A note about this: The English say their system is more sensible because it avoids a binge culture, which America harbors, but these fellows can drink. We passed pleasantries over pints, and then went to catch the end of the line for Hall, but no dice. They were full up. So Dad and Dad rallied us and a few other kept-outs and we went to make a meal in Staircase 1 (the division of living quarters is by Staircases—I’m 5). We scrounged some furniture from an outdoor cafe set-up that must see about two days of use in England’s climate, and put together a very nice affair with pasta and, yes, more booze. Ryan brought wine, Danny brought Budweiser (an import here!), and a pack of Grolsch had been set aside for the official Staircase party (to follow Hall), that our impromptu dinner guests made quick work of. I was warned not to keep pace with the British, and I took this advice to heart. So I guess it isn’t a binge culture, they just drink as often as possible.

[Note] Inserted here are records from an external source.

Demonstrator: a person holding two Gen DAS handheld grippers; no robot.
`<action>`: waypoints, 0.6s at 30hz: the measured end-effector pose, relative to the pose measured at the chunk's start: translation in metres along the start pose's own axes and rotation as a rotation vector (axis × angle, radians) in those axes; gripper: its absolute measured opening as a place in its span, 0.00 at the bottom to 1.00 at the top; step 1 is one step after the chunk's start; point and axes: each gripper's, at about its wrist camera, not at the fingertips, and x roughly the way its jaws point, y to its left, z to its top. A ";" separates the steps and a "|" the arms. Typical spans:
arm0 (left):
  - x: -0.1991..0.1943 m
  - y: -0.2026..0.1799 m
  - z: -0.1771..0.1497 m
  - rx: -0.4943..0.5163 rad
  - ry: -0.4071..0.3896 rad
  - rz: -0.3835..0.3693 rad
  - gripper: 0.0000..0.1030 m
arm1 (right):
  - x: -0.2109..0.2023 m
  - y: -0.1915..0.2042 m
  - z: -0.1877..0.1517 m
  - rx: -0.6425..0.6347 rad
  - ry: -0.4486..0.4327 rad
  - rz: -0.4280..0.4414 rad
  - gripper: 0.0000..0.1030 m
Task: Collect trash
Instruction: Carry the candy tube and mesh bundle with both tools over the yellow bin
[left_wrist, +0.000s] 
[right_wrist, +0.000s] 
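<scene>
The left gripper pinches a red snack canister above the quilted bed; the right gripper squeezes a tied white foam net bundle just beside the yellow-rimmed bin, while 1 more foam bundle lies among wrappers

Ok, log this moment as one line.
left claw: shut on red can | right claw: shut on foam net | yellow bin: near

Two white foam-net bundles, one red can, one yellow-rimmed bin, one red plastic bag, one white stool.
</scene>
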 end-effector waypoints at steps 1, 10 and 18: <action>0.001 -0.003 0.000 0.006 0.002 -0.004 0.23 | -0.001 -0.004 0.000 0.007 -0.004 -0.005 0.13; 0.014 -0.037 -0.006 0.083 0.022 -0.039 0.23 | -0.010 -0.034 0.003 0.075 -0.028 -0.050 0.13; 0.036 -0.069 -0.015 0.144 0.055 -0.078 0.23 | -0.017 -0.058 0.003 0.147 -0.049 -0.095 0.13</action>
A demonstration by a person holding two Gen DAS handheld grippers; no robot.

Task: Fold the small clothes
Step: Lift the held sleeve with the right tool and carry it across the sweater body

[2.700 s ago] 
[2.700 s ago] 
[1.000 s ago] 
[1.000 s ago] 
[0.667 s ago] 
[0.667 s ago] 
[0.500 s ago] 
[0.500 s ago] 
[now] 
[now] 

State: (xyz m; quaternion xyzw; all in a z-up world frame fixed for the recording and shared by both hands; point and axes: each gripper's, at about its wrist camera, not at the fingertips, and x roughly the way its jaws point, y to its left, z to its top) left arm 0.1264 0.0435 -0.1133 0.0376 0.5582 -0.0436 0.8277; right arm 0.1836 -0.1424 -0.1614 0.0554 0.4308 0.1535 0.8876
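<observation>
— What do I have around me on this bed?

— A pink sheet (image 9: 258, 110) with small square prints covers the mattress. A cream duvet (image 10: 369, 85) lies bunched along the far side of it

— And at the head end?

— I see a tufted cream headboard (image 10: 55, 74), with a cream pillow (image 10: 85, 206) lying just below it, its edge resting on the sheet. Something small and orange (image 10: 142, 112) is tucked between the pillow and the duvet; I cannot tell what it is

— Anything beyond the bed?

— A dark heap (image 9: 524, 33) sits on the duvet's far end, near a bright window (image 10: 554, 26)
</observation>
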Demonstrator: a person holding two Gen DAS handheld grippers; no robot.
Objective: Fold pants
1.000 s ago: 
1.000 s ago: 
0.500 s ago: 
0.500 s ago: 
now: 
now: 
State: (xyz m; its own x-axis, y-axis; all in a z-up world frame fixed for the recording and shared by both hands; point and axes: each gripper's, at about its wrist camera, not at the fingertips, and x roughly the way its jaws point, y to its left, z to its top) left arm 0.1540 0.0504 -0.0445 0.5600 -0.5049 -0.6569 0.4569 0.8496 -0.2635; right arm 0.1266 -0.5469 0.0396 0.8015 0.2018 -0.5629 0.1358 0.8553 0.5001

Conversation, etc, followed, and I went to bed. I woke up around 3am to find my new roommate in a sad state in the bathroom, so I coached him out of there in two hours’ time. After this, I couldn’t fall back asleep for the life of me, so I caught breakfast with a small crowd of others at 8.15. Did I mention a wonderful fact about English breakfasts? They have decided it is acceptable to eat baked beans for breakfast. A whole new world of beans, in other words! It turns out that morning is when I most want the life-giving legumes. I’ve been asking Brits about it, and one said, “Yes, they’re a staple of bad breakfast food.” I respectfully disagreed with him, and whatever—more for me.

This brings us almost to the present, although Thursday arrived here forty-two minutes ago.

Wednesday: I scoped out a little of Oxford after breakfast, joining forces with another American visitor, Cas or Kas or Kass, I’m not sure. Oddly enough, she is Malaysian. Seems where I find a new school, I find Malaysians. I can’t tell you where we were, because we just followed streets. I’ll take some pictures some time. Narrow lanes full of bicycles mostly, but even Oxford has a local bus system (you see how sensible?).

The big event of the day was the Freshers’ Fair, where us new kids could sign up for University-wide clubs and such. I signed up for a few, more on that in the coming days.

I made another attempt at Hall, and failed again, this time because of plain tardiness. A group of like-failures and I foraged a meal from the downtown fare. It turns out everything here closes really early, perhaps because it gets so cold when the sun sets. I’m developing an intuitive grasp of direction and streets here, even though I don’t know any street names. The English, for the benefit of their horse-drawn coachmen (or so said our bus driver upon arrival), put their street signs on the sides of buildings infrequently, rather than on poles at every intersection (so much for sense).

Anyway, here I am. I’ve caught myself finally. Tomorrow, more exploration, perhaps a run to Sainsbury’s grocery, Blackwell’s books, or another store whose name I forget.

Cheers! (No, I don’t really say that.)

1 comment:

Jordon M. Birk said...

A quick point and a question:
The United States has a population too effing large to be considered at the highest level of industrialization. We're right behind China and India, and right ahead of Indonesia, Brazil, Pakistan, Bangladesh, and Nigeria...all of which (including us) are nice in parts, but also breed extremism, gang violence, and mass inequality. That's why we can't have a liberal government--300 million people.

And then--Is there some obscure reference to Mayalsia that I don't get or is it merely a comment on globalization?